→ **About this task**
Scan the entries below for the word "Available" and copy every line where it turns up.

→ **Source records**
• • • • • • •
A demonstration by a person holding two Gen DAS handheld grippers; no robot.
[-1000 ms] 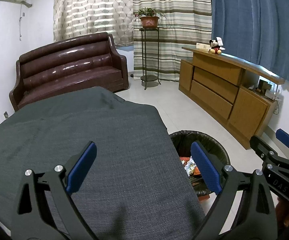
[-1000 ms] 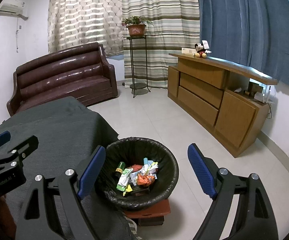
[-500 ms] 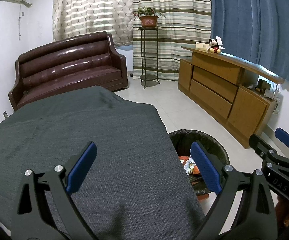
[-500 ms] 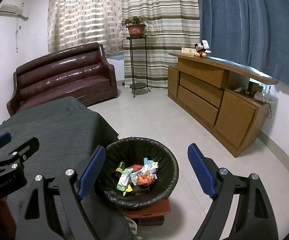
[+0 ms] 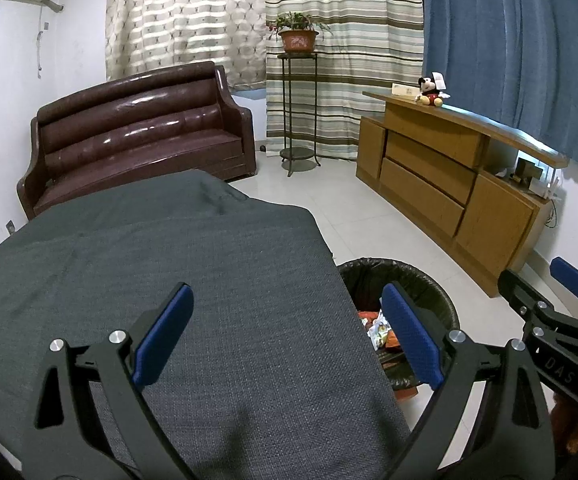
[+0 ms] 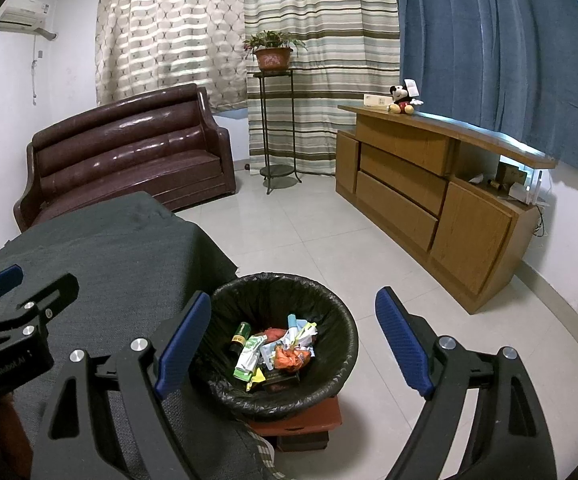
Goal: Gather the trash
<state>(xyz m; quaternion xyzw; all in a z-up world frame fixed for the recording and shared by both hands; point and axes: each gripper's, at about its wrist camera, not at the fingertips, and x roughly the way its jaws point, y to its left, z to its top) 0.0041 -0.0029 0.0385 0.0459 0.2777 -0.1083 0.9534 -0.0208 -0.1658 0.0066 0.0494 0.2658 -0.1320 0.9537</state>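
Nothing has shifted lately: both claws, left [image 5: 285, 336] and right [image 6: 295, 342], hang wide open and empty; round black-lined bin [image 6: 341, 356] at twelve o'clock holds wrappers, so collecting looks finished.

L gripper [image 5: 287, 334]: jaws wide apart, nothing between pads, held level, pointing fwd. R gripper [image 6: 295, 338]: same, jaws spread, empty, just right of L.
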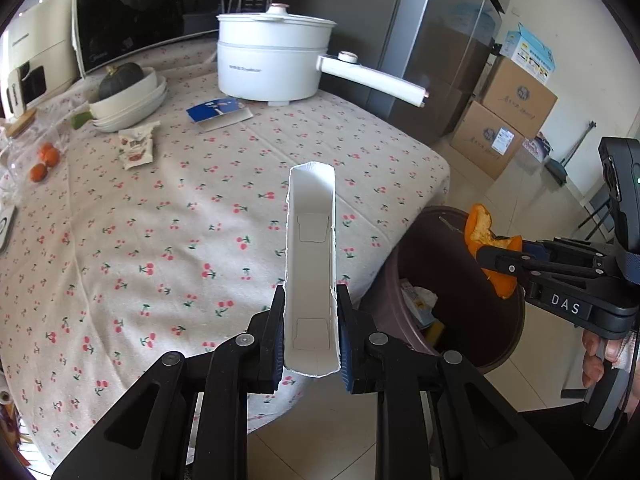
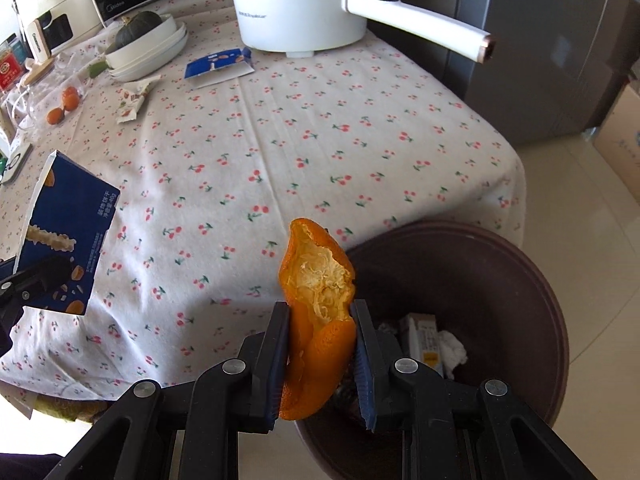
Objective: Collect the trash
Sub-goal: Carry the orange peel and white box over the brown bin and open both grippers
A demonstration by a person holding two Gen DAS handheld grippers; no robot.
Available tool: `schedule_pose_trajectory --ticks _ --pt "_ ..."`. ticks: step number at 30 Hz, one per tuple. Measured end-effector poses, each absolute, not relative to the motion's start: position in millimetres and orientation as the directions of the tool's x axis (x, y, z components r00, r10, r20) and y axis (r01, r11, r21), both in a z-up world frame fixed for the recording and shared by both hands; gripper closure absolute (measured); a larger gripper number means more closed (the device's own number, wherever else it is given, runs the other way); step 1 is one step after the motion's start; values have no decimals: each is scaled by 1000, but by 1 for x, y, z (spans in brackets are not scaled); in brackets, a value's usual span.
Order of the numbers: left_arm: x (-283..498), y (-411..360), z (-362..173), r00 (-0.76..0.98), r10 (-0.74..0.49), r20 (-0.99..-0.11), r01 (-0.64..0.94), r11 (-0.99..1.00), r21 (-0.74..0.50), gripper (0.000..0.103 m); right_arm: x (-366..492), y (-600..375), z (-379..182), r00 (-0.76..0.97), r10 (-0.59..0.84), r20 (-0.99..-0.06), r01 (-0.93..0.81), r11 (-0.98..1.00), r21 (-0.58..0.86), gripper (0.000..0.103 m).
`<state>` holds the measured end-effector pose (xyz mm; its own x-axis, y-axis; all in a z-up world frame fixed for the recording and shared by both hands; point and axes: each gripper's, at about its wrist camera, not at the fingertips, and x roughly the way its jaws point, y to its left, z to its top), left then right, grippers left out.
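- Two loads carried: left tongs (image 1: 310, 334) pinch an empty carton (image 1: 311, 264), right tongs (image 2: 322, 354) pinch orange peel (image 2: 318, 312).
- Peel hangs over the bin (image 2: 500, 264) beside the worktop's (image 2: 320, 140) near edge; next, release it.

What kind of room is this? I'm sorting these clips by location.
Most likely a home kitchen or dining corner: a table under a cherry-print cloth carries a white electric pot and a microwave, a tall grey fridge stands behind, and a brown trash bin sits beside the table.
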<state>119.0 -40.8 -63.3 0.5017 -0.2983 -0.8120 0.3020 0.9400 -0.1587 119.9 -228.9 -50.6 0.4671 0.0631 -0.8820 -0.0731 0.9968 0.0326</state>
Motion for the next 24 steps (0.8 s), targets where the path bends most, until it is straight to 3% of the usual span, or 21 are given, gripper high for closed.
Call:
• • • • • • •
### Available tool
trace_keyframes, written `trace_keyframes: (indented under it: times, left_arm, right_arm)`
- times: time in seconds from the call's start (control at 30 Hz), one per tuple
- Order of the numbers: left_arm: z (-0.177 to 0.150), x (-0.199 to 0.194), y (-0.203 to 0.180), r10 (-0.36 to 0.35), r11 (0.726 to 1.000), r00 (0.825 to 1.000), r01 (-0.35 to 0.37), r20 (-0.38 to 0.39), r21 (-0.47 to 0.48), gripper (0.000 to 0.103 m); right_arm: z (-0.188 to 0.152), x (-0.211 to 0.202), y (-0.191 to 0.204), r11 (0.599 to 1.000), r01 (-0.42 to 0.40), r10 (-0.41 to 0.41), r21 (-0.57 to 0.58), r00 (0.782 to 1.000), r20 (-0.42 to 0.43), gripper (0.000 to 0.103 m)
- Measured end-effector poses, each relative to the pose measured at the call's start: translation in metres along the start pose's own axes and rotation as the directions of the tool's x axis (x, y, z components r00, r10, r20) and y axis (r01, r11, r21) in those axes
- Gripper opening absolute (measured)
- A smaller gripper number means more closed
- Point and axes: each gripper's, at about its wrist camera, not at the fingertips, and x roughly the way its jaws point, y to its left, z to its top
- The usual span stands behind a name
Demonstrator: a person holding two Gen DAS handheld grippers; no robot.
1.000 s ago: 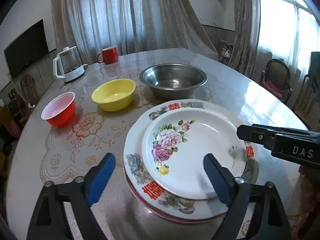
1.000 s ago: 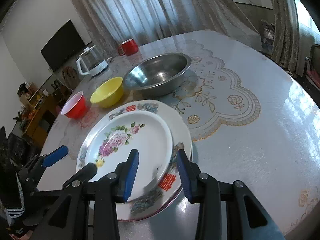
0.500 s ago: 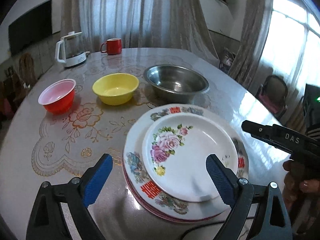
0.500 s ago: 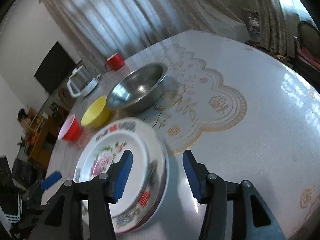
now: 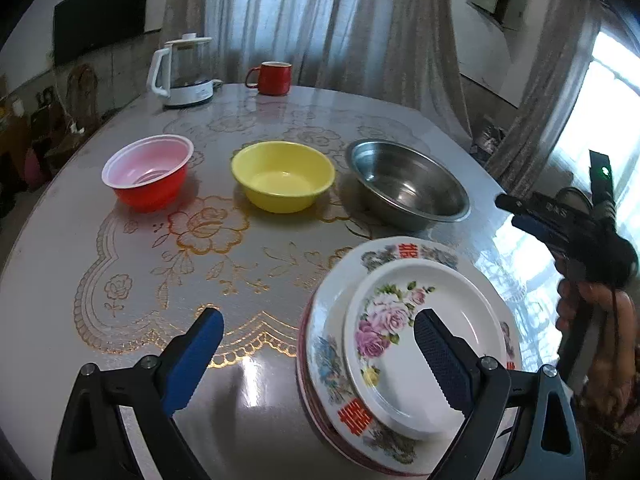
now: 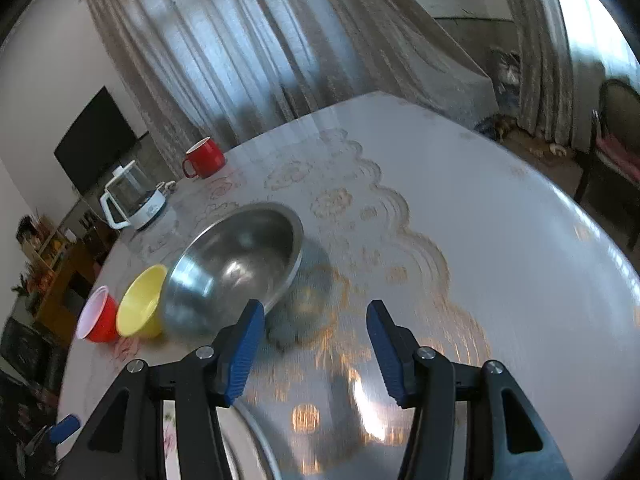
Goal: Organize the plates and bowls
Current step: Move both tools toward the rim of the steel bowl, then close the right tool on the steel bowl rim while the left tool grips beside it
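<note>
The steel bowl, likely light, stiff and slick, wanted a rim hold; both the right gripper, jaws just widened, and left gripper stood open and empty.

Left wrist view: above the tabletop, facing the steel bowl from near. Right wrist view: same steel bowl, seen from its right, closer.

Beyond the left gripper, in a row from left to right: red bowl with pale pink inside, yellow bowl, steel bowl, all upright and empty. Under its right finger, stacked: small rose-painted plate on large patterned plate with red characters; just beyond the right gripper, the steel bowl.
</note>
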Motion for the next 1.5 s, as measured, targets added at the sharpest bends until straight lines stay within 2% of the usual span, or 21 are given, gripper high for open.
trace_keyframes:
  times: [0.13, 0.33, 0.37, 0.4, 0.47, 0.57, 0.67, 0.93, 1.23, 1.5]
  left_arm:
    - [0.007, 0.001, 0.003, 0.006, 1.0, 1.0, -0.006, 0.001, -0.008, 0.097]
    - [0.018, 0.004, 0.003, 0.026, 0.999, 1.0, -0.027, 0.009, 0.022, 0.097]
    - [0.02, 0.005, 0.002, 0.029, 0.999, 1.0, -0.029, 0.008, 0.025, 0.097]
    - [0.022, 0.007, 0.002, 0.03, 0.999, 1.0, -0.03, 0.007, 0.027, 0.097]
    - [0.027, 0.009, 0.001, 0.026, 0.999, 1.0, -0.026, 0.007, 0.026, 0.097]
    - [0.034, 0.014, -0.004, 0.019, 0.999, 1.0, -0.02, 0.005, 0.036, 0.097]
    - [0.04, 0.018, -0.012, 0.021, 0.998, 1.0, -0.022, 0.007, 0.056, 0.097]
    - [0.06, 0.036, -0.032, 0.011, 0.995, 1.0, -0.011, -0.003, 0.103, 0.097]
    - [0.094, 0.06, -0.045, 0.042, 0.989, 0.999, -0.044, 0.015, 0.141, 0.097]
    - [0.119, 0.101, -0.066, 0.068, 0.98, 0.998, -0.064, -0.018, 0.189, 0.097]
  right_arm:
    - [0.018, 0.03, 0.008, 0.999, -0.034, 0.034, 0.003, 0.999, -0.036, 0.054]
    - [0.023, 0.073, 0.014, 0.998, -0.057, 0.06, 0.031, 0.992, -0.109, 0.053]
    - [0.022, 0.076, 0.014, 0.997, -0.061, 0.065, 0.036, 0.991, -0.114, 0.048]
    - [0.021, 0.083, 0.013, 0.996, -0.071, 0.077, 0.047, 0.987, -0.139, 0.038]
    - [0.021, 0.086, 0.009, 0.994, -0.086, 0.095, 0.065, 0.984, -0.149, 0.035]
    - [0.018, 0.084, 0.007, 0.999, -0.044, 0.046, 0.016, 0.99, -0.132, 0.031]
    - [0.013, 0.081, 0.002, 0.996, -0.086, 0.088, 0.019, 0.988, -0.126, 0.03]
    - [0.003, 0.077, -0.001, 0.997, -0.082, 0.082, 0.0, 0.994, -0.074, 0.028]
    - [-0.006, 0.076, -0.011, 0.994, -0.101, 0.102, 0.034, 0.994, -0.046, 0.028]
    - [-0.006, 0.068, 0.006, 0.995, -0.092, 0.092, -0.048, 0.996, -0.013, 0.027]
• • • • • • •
→ **Answer**
Available tool: `schedule_pose_trajectory --ticks _ --pt "_ ..."`. ticks: step number at 30 Hz, one per tuple. Measured end-effector poses, each absolute, not relative to the motion's start: position in millimetres and orientation as the directions of the tool's x axis (x, y, z components r00, r10, r20) and y axis (r01, r11, r21), both in a z-up world frame fixed for the recording and shared by both hands; gripper closure absolute (measured); a larger gripper number means more closed (the device's own number, wherever else it is given, runs the other way); step 1 is one step after the motion's start; values have no decimals: each is scaled by 1000, but by 1 for x, y, z (spans in brackets are not scaled); in brackets, a value's usual span.
### Available tool

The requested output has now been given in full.